Yes, it's really a modified NFT, I like that term and yes good suggestion about the definitions list Chris, i see BYAP has an existing one.
Love the idea of a definitions list.  Harold, would you start a new thread with what BYAP has come up with so we can talk about it?  If consensus is that we like it - and my guess is we will - then I'll add it to the info section on the home page.  Great idea Chris!

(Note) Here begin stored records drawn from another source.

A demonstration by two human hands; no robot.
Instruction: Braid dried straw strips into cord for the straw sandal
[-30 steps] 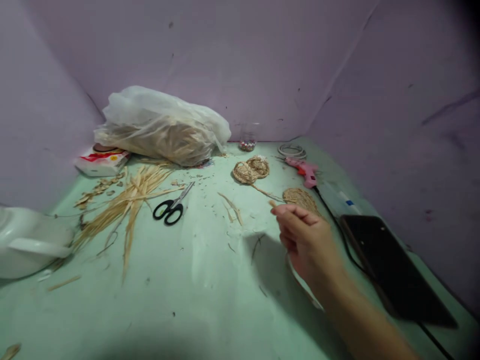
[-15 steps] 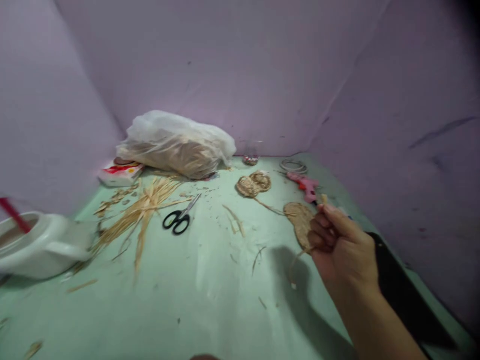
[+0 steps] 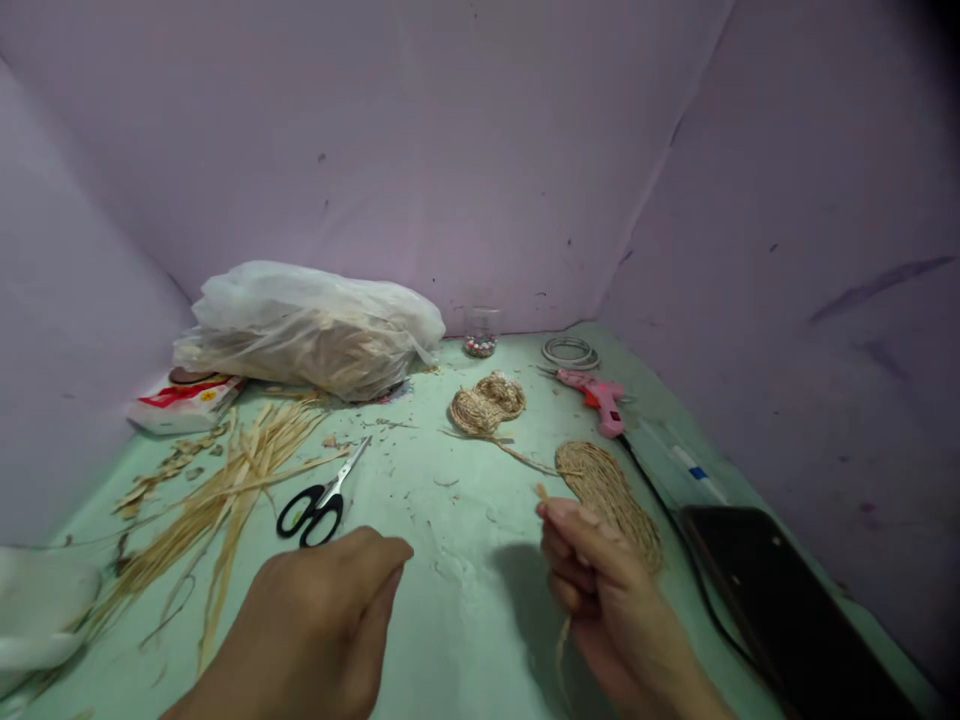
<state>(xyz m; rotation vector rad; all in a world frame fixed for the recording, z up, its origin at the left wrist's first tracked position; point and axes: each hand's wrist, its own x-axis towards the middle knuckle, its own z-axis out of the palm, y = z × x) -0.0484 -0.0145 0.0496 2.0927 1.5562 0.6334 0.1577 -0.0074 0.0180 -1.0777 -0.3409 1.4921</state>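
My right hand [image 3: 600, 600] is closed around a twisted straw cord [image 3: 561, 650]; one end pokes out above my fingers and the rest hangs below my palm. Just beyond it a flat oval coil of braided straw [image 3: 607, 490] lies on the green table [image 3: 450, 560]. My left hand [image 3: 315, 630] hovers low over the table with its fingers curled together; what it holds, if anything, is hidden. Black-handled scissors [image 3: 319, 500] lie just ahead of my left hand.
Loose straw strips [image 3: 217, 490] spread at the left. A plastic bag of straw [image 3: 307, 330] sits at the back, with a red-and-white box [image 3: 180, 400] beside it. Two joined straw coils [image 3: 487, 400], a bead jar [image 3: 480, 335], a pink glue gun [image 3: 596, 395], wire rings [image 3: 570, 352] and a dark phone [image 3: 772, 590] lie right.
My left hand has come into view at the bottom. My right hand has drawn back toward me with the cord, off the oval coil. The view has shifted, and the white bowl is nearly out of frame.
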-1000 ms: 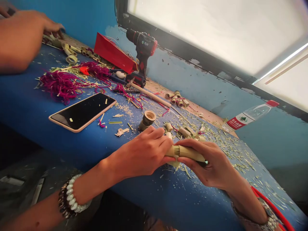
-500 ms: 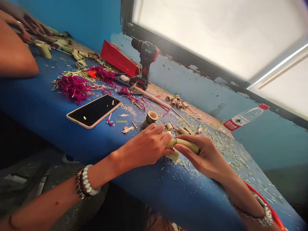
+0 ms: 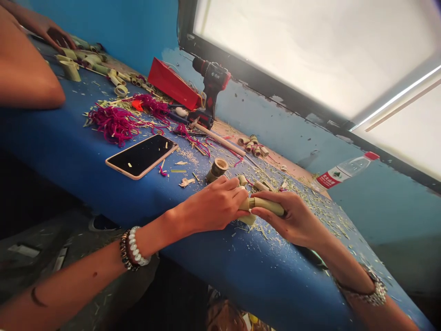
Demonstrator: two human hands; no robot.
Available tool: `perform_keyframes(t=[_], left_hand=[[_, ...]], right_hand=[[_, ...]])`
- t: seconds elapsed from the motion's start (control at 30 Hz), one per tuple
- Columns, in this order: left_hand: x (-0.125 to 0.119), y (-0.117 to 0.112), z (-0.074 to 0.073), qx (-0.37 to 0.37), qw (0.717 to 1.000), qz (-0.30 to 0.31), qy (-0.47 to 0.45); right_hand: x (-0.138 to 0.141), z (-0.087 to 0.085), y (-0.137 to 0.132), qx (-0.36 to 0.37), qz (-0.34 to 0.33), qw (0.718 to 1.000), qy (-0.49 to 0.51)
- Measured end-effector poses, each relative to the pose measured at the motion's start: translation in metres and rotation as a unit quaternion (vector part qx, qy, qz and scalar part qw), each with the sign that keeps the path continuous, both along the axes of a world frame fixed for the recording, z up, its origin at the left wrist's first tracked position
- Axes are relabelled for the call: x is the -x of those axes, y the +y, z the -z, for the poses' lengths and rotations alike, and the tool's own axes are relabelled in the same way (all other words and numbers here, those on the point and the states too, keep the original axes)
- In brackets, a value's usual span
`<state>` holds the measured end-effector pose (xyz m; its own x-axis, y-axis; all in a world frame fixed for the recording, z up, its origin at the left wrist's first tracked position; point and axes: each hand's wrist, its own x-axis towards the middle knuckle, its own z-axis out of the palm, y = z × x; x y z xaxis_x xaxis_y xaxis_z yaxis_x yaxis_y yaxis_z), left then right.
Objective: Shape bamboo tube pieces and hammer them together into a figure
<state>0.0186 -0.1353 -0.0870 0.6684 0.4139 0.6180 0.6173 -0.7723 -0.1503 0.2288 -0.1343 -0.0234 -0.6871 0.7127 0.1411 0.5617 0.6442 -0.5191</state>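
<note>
Two grips logged from my station: left hand (image 3: 217,207) and right hand (image 3: 287,216) clenched on opposite ends of a bamboo tube (image 3: 265,206), steadying it over the worktop (image 3: 241,276).

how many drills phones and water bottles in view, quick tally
cordless drill: 1
smartphone: 1
plastic water bottle: 1
total: 3

A slender, pale olive bamboo tube (image 3: 266,206) lies almost level, its darker banded end toward the left hand (image 3: 215,203) and its far end cupped by the right hand (image 3: 292,216). A flat, pale bamboo piece (image 3: 247,220) shows just beneath it.
</note>
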Motion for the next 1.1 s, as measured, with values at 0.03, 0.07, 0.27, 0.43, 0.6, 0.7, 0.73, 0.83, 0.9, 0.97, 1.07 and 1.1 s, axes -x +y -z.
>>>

oops started thread already

AquaGlossary

I think you and I were hitting the 'send' key at the same moment 
Please use the initiative TC.

TCLynx said:

oops started thread already

AquaGlossary

gotta move fast with TC around 
I am under the impression that a dry period for the grow bed is a good thing. My hydroponics systems tend to flood about 6 times a day(every 4 hours) for heavy fruiting plants like tomatos. But, for my Aquaponics system I decided to flood every 3 hours for 15 minutes each (8 floods/day) since I have seedlings growing now. This is allowing the grow medium to dry out enough to encourage the growth of strong roots (which I also inoculated with Myccorhizae). The seedlings that I planted seem to be doing great in this system, but I would increase the floods to every hour if someone thinks it would be more beneficial for the plants and/or the fish......?
HI Avery.  You should turn over your fish tank water every hour in an aquaponics system for filtration purposes.  Tough for folks from a hydro background to wrap their minds around, but trust me...your plants will be fine. That media bed is the filter for your fish tank. I just had this conversation a few months with Boulder Hydroponics who decided to dial back their new-ish display system to the schedule you proposed above because they thought it would make the plants healthier... and then wondered why the fish stopped eating.  We tested the water and they had a huge nitrite spike.  Their plants actually looked fine, and will look better as the system matures (they were just trying to goose them because it was a display).

No goosing in aquaponics.  Gotta let nature take it's course or you likely pay.  Now I suppose some one with supplemental filtration to support the fish might be able to change the cycles but then you loose the whole efficiency of the plant bed also being the filtration.

 

I'd say if some one thinks the plants are looking poorly and they think it's cause the plants are not getting enough dry time.  Add more aeration to the water and you may see the plants perk up without changing the cycles at all.  Heck, I've seen plants looking really good in constantly flooded beds provided there is enough flow and aeration.